- TO DO -
Exactly the lines below, starting with the one containing "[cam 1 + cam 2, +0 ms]" and going on through the one containing "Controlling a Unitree", must be reproduced, both ends included, and no pictures with them.

- DATA SHOWN -
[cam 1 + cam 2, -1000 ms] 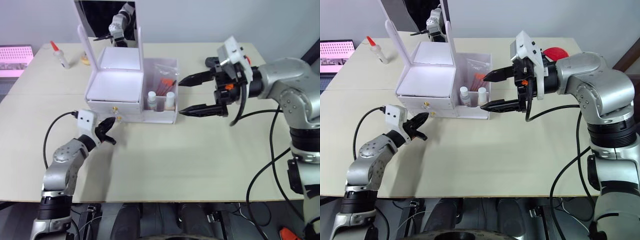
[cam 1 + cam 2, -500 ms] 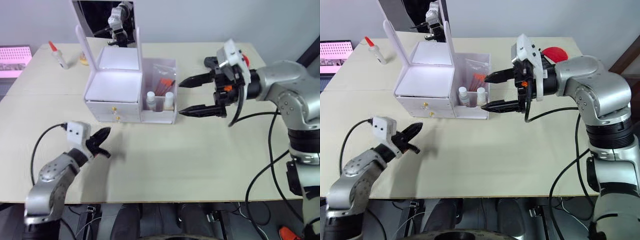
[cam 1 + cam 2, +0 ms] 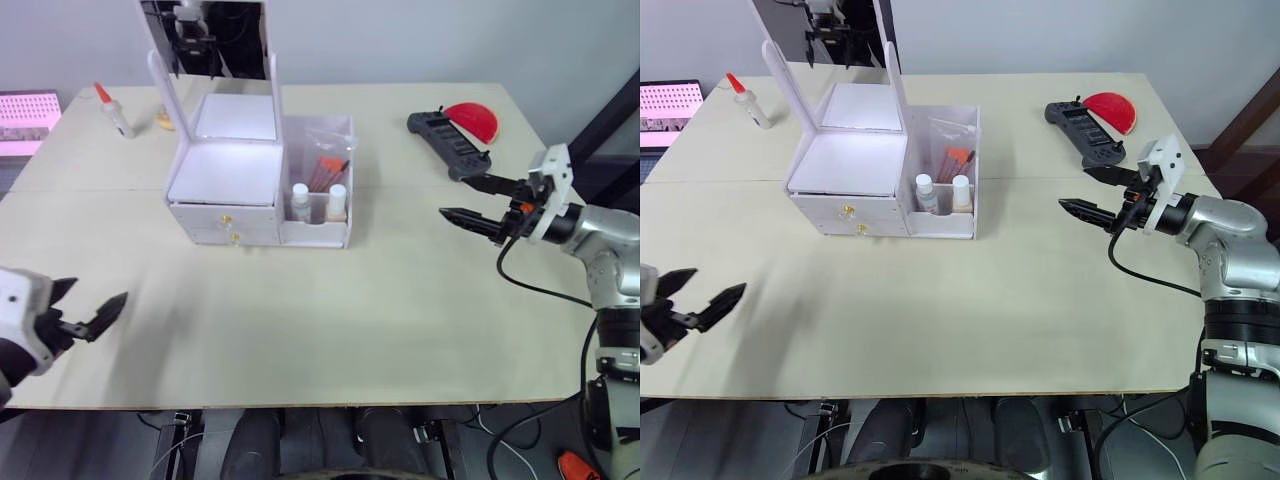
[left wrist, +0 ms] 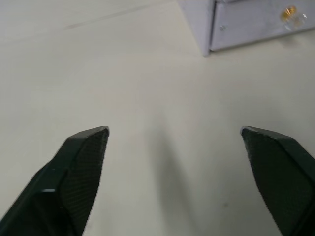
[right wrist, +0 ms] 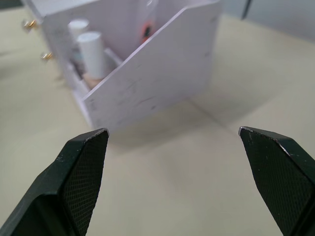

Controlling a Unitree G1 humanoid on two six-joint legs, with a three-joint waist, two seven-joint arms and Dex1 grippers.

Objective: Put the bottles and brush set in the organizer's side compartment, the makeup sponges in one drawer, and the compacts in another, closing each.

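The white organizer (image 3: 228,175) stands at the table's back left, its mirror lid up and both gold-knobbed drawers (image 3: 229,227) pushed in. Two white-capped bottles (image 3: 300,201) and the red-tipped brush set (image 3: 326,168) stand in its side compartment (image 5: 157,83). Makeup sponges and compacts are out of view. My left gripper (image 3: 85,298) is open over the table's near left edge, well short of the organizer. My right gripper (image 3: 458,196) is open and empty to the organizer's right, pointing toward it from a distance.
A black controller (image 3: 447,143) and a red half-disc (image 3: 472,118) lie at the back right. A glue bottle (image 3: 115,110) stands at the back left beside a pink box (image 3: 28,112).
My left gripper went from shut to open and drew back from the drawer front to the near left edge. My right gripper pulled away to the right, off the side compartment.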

- ANSWER TO THIS PROBLEM -
[cam 1 + cam 2, +0 ms] 
[left wrist, +0 ms] 
[right wrist, +0 ms] 

Controlling a Unitree G1 humanoid on two six-joint legs, with a three-joint waist, two seven-joint arms and Dex1 grippers.

The required output has been given in full.